Measuring femoral and rotational alignment: EOS system versus computed tomography

D Folinais, P Thelen, C Delin, C Radier, Y Catonne, J Y Lazennec
Orthopaedics & Traumatology, Surgery & Research: OTSR 2013, 99 (5): 509-16

INTRODUCTION: Computed tomography (CT) is currently the reference standard for measuring femoral and tibial rotational alignment. The EOS System is a new biplanar low-dose radiographic device that allows 3-dimensional lower-limb modelling with automated measurements of femoral and tibial rotational alignment (torsion).
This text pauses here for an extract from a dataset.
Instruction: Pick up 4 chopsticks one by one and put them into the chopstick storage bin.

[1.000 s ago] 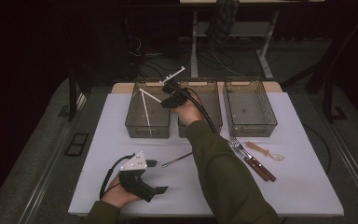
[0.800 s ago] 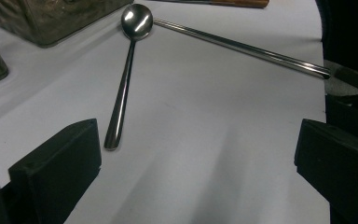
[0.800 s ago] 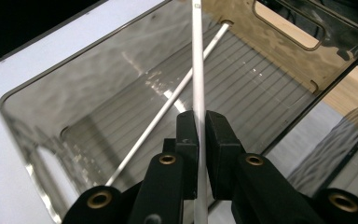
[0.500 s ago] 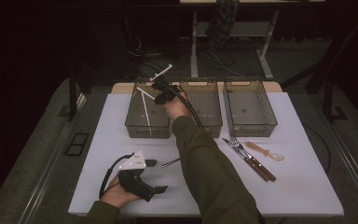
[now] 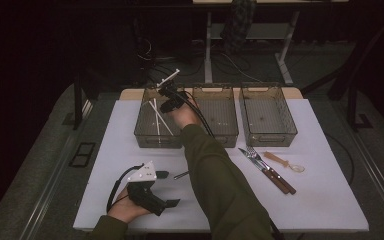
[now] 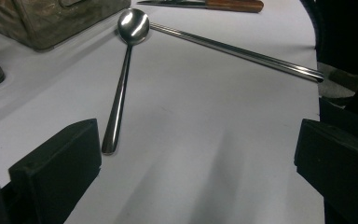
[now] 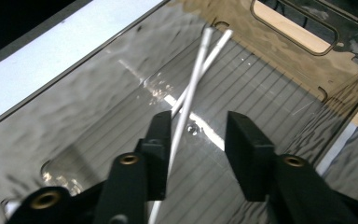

HYPOTHESIS: Femoral and tibial torsion measurements provided by the EOS System are equivalent to those obtained using CT.

MATERIALS AND METHODS: In a retrospective analysis of 43 lower limbs in 30 patients, three senior radiologists measured femoral and tibial torsion on both CT and EOS images. Agreement between CT and EOS values was assessed by computing Pearson's correlation coefficient and interobserver reproducibility by computing the intraclass correlation coefficient (ICC).

RESULTS: Femoral torsion was 13.4° by EOS vs. 13.7° by CT (P=0.5) and tibial torsion was 30.8° by EOS vs. 30.3° by CT (P=0.4). Strong associations were found between EOS and CT values for both femoral torsion (P=0.93) and tibial torsion (P=0.89). With EOS, the ICC was 0.93 for femoral torsion and 0.86 for tibial torsion; corresponding values with CT were 0.90 and 0.92.

DISCUSSION: The EOS system is a valid alternative to CT for lower-limb torsion measurement. EOS imaging allows a comprehensive evaluation in all three planes while substantially decreasing patient radiation exposure.

LEVEL OF EVIDENCE: Level III, case-control.